EXERCISE INSTRUCTIONS
Starting at the first line, copy the data below through to the end, exactly.

----------------

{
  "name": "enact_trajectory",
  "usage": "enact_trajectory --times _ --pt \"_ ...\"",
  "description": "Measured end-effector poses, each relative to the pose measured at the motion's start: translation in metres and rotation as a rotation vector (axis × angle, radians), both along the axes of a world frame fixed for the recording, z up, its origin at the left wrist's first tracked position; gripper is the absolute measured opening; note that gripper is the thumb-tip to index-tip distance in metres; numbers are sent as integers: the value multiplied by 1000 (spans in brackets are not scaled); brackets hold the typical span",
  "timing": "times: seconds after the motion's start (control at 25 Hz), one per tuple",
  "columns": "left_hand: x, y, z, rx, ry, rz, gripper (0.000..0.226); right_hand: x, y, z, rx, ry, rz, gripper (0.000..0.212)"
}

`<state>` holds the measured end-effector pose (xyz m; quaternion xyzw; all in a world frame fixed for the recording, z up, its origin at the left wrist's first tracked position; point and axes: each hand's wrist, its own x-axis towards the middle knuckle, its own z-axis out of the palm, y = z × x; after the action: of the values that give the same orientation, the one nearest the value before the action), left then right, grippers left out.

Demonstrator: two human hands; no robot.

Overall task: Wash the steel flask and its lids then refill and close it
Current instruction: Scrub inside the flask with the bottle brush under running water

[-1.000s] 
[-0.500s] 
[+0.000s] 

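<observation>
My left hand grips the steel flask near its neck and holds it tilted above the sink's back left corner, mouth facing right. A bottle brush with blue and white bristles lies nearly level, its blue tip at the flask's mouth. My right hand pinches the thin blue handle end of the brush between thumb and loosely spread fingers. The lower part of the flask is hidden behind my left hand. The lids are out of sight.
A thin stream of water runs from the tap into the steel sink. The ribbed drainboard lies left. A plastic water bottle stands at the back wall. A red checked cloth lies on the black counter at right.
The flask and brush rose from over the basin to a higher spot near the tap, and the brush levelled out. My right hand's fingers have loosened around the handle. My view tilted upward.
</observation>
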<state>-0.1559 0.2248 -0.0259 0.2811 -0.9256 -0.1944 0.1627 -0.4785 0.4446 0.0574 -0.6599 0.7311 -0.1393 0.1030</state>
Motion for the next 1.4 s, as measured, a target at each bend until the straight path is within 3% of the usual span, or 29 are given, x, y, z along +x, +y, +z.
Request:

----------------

EXERCISE ANSWER
{
  "name": "enact_trajectory",
  "usage": "enact_trajectory --times _ --pt \"_ ...\"",
  "description": "Measured end-effector poses, each relative to the pose measured at the motion's start: translation in metres and rotation as a rotation vector (axis × angle, radians), both along the axes of a world frame fixed for the recording, z up, its origin at the left wrist's first tracked position; gripper is the absolute measured opening; note that gripper is the thumb-tip to index-tip distance in metres; numbers are sent as integers: the value multiplied by 1000 (spans in brackets are not scaled); brackets hold the typical span",
  "timing": "times: seconds after the motion's start (control at 25 Hz), one per tuple",
  "columns": "left_hand: x, y, z, rx, ry, rz, gripper (0.000..0.226); right_hand: x, y, z, rx, ry, rz, gripper (0.000..0.212)"
}

`<state>` holds the measured end-effector pose (xyz m; quaternion xyzw; all in a world frame fixed for the recording, z up, its origin at the left wrist's first tracked position; point and axes: each hand's wrist, its own x-axis towards the middle knuckle, its own z-axis out of the palm, y = z × x; after the action: of the values that give the same orientation, the one nearest the value before the action), left then right, grippers left out.

Demonstrator: two human hands; no robot.

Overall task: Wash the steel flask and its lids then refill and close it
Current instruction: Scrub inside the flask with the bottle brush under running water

[-1.000s] 
[-0.500s] 
[+0.000s] 

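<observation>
My left hand grips the steel flask near its neck and holds it tilted above the sink's back left corner, mouth facing right. A bottle brush with blue and white bristles lies nearly level, its blue tip at the flask's mouth. My right hand pinches the thin blue handle end of the brush between thumb and loosely spread fingers. The lower part of the flask is hidden behind my left hand. The lids are out of sight.
A thin stream of water runs from the tap into the steel sink. The ribbed drainboard lies left. A plastic water bottle stands at the back wall. A red checked cloth lies on the black counter at right.
The flask and brush rose from over the basin to a higher spot near the tap, and the brush levelled out. My right hand's fingers have loosened around the handle. My view tilted upward.
</observation>
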<state>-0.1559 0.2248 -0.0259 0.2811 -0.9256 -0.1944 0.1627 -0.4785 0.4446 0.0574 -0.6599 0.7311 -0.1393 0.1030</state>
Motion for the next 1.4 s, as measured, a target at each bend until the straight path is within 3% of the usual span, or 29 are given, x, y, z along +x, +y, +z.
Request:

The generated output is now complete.